# Action item
Reproduce the listing that follows in full. Omit its images.

# Dataset extract
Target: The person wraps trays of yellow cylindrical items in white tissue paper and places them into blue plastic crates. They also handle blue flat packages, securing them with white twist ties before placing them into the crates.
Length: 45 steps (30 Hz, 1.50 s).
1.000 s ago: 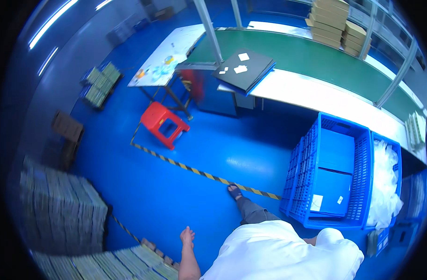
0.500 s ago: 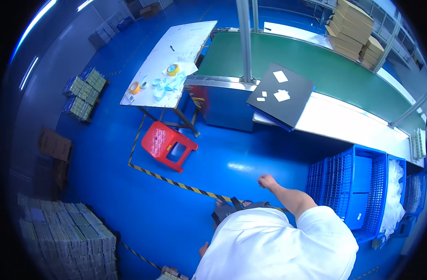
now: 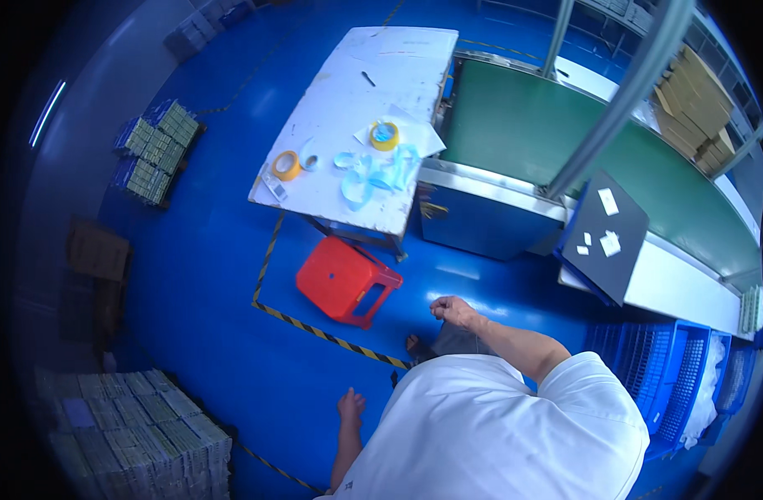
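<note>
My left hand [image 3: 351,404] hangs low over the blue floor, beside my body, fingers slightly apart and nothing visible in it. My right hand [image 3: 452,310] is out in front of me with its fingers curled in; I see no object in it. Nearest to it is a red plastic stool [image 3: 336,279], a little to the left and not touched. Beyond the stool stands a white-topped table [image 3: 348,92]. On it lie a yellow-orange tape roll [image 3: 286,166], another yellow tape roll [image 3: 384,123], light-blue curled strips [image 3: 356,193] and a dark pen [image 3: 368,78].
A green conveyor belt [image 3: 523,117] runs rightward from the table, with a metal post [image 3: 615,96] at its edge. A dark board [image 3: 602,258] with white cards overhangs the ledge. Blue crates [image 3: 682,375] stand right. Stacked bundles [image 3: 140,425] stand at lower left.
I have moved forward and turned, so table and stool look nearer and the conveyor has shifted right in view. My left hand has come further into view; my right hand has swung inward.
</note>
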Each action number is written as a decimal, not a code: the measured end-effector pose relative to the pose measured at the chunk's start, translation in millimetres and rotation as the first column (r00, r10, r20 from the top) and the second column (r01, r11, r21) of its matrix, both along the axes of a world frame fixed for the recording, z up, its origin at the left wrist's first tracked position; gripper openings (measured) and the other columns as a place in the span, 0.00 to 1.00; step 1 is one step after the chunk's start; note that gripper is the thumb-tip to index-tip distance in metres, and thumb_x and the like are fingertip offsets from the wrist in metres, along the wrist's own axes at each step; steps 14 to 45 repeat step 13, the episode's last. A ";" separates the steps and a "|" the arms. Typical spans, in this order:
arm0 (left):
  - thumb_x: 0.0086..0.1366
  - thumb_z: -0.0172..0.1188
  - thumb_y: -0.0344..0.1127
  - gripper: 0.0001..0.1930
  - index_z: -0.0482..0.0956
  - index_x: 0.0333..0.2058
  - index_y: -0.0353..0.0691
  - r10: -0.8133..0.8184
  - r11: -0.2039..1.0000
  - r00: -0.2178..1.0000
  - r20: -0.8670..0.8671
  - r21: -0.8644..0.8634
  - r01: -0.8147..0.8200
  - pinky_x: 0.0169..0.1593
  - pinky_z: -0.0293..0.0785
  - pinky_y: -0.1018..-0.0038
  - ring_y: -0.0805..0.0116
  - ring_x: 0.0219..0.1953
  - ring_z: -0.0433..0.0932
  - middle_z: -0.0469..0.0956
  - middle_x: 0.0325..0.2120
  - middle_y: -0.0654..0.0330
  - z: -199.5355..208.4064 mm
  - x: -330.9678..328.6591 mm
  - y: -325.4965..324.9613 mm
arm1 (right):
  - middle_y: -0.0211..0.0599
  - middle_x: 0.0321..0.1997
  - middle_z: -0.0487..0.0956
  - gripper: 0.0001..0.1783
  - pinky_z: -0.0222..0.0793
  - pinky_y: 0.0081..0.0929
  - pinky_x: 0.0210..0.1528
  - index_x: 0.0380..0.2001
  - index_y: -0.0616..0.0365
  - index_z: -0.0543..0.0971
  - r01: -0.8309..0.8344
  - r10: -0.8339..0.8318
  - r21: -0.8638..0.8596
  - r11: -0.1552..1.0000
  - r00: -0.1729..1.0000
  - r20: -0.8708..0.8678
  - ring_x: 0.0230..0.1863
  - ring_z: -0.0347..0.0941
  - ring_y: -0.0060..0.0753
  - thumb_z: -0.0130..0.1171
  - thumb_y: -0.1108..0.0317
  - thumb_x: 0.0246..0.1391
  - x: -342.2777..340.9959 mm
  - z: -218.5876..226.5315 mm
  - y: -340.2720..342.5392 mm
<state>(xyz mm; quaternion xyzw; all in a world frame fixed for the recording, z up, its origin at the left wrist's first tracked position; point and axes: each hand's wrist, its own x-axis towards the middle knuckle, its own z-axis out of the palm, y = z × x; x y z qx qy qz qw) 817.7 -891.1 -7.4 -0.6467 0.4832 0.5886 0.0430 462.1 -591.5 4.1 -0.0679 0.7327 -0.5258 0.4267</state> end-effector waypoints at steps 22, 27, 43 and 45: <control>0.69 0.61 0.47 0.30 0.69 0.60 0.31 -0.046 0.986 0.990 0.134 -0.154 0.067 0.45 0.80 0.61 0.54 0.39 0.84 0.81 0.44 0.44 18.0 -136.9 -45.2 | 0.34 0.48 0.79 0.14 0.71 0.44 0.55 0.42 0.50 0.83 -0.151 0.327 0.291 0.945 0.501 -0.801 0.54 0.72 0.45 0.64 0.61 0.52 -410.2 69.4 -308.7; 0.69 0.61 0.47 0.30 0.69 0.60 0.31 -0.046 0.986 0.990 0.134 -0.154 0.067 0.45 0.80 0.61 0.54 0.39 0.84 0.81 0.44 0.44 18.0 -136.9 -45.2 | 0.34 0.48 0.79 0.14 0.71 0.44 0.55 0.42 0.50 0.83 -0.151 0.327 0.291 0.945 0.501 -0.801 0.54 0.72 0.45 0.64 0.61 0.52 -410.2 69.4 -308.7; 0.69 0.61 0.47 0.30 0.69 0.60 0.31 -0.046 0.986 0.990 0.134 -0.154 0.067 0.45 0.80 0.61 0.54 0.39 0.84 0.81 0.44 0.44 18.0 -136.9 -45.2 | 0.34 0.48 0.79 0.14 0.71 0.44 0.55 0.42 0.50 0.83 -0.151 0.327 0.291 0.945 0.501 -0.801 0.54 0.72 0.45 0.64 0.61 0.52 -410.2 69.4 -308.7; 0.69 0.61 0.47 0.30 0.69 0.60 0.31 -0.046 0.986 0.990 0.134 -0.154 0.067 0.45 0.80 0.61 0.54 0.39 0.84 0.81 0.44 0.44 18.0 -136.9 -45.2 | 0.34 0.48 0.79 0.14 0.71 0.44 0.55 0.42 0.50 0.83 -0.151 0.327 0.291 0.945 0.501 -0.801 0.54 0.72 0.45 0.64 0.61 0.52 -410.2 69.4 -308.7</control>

# Solution below
Target: The person wraps trays of yellow cylindrical items in white tissue paper and places them into blue plastic crates. They also handle blue flat packages, securing them with white twist ties before placing them into the crates.
Length: 45 steps (30 Hz, 1.50 s).
1.000 s ago: 
0.500 s ago: 
now: 
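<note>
My left hand [image 3: 351,404] hangs low over the blue floor, beside my body, fingers slightly apart and nothing visible in it. My right hand [image 3: 452,310] is out in front of me with its fingers curled in; I see no object in it. Nearest to it is a red plastic stool [image 3: 336,279], a little to the left and not touched. Beyond the stool stands a white-topped table [image 3: 348,92]. On it lie a yellow-orange tape roll [image 3: 286,166], another yellow tape roll [image 3: 384,123], light-blue curled strips [image 3: 356,193] and a dark pen [image 3: 368,78].
A green conveyor belt [image 3: 523,117] runs rightward from the table, with a metal post [image 3: 615,96] at its edge. A dark board [image 3: 602,258] with white cards overhangs the ledge. Blue crates [image 3: 682,375] stand right. Stacked bundles [image 3: 140,425] stand at lower left.
I have moved forward and turned, so table and stool look nearer and the conveyor has shifted right in view. My left hand has come further into view; my right hand has swung inward.
</note>
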Each action number is written as a decimal, not a code: the measured end-effector pose relative to the pose measured at the chunk's start, translation in millimetres and rotation as the first column (r00, r10, r20 from the top) and the second column (r01, r11, r21) of its matrix, both along the axes of a world frame fixed for the recording, z up, its origin at the left wrist's first tracked position; gripper openings (measured) and the other columns as a place in the span, 0.00 to 1.00; step 1 is one step after the chunk's start; note that gripper is the thumb-tip to index-tip distance in metres, and thumb_x and the like are fingertip offsets from the wrist in metres, along the wrist's own axes at each step; steps 14 to 45 repeat step 13, the episode's last. A ";" separates the steps and a "|" the arms. Typical spans, in this order:
arm0 (left):
  - thumb_x: 0.0086..0.1366
  - thumb_z: -0.0172..0.1188
  - thumb_y: -0.0344..0.1127
  - gripper: 0.0001..0.1930
  - index_z: -0.0482..0.0956
  - index_x: 0.0333..0.2058
  - index_y: -0.0353..0.0691
  - r10: -0.8133..0.8184
  - r11: -0.2039..1.0000
  - r00: -0.2178..1.0000
  - r20: -0.8670..0.8671
  - r21: -0.8644..0.8634
  - r01: -0.8147..0.8200
  - pinky_x: 0.0169..0.1593
  - pinky_z: -0.0293..0.0785
  - pinky_y: -0.1018..-0.0038
  - ring_y: -0.0805..0.0116
  - ring_x: 0.0219..0.1953
  - ring_z: -0.0433..0.0932
  - middle_z: -0.0469..0.0956
  - middle_x: 0.0325..0.2120
  - middle_y: -0.0654..0.0330
  - z: -199.5355..208.4064 mm
  - x: -330.9678..328.6591 mm
  - y: -325.4965..324.9613 mm
arm1 (right):
  - middle_y: -0.0211..0.0599
  - middle_x: 0.0321..0.1997
  - middle_z: -0.0487..0.0956
  - gripper: 0.0001..0.1783
  - pinky_z: -0.0222..0.0793
  - pinky_y: 0.0081..0.0929
  - pinky_x: 0.0210..0.1528
  - index_x: 0.0380..0.2001
  - index_y: -0.0616..0.0365
  - index_z: -0.0543..0.0971
  - r01: -0.8309..0.8344
  - r10: -0.8339..0.8318
  - r21: -0.8638..0.8596
  - r11: -0.1552..1.0000
  - r00: -0.1729..1.0000
  - r20: -0.8708..0.8678
  - ring_x: 0.0230..0.1863
  - ring_z: -0.0347..0.0941
  - ring_y: -0.0060..0.0753
  - thumb_z: -0.0130..0.1171
  - thumb_y: -0.1108..0.0317
  - thumb_x: 0.0246..0.1391
  - x: -342.2777..340.9959 mm
  - z: -218.5876..226.5315 mm
  - y: -340.2720..342.5392 mm
<state>(xyz mm; quaternion xyzw; all in a world frame fixed for the recording, z up, its origin at the left wrist's first tracked position; point and axes: each hand's wrist, its own x-axis towards the middle knuckle, its own z-axis out of the palm, y = z × x; x y z qx qy qz qw) 817.7 -891.1 -7.4 -0.6467 0.4832 0.5886 0.0430 462.1 -591.5 4.1 -0.0679 0.7327 -0.5258 0.4267</state> end-effector waypoints at steps 22, 27, 43 and 45: <control>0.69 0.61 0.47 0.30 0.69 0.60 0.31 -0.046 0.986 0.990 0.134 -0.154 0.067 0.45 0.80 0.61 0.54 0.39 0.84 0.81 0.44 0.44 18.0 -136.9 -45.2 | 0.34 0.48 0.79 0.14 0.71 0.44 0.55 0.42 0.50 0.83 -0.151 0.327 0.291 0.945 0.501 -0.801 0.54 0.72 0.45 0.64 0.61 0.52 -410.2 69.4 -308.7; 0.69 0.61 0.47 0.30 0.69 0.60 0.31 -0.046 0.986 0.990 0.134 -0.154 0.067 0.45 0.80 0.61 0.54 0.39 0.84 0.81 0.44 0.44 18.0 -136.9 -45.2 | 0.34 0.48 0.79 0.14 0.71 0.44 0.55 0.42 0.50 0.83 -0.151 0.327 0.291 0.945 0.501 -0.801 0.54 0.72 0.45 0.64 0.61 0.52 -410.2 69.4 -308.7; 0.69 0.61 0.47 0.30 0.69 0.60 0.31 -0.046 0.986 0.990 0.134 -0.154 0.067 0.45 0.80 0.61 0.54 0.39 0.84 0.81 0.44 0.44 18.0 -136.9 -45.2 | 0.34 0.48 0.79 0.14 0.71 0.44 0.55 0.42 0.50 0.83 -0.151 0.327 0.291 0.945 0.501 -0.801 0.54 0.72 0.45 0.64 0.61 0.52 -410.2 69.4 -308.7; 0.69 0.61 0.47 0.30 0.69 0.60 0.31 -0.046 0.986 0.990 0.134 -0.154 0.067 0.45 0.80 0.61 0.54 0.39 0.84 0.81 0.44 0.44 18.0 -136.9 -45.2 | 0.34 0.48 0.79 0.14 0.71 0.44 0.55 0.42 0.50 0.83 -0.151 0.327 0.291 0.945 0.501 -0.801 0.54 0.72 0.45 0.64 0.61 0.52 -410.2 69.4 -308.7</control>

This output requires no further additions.